**Problem requirements:** Give the data again in full. Keep every line the same.

**Supplied information:**

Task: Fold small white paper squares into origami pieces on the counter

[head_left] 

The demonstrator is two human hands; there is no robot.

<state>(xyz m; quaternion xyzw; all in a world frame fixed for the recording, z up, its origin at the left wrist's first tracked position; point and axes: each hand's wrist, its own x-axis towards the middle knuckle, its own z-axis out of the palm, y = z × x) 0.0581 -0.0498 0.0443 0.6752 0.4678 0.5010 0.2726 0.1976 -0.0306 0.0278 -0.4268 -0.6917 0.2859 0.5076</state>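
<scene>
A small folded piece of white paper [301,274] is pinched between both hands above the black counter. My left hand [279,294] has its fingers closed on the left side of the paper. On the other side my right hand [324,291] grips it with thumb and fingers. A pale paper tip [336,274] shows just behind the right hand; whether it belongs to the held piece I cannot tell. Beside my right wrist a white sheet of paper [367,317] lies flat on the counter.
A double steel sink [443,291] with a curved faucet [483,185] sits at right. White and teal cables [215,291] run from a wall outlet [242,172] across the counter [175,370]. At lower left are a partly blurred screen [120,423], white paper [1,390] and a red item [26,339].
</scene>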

**Result:**
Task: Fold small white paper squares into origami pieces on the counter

[head_left] 

The demonstrator is two human hands; there is no robot.

<state>(xyz m; quaternion xyzw; all in a world frame fixed for the recording, z up, its origin at the left wrist's first tracked position; point and axes: each hand's wrist, its own x-axis towards the middle knuckle, its own z-axis out of the palm, y = z × x) 0.0581 -0.0498 0.0443 0.6752 0.4678 0.5010 0.2726 0.1976 -0.0306 0.0278 -0.4268 -0.6917 0.2859 0.5076</state>
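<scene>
A small folded piece of white paper [301,274] is pinched between both hands above the black counter. My left hand [279,294] has its fingers closed on the left side of the paper. On the other side my right hand [324,291] grips it with thumb and fingers. A pale paper tip [336,274] shows just behind the right hand; whether it belongs to the held piece I cannot tell. Beside my right wrist a white sheet of paper [367,317] lies flat on the counter.
A double steel sink [443,291] with a curved faucet [483,185] sits at right. White and teal cables [215,291] run from a wall outlet [242,172] across the counter [175,370]. At lower left are a partly blurred screen [120,423], white paper [1,390] and a red item [26,339].
</scene>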

The response to the exercise is now finished.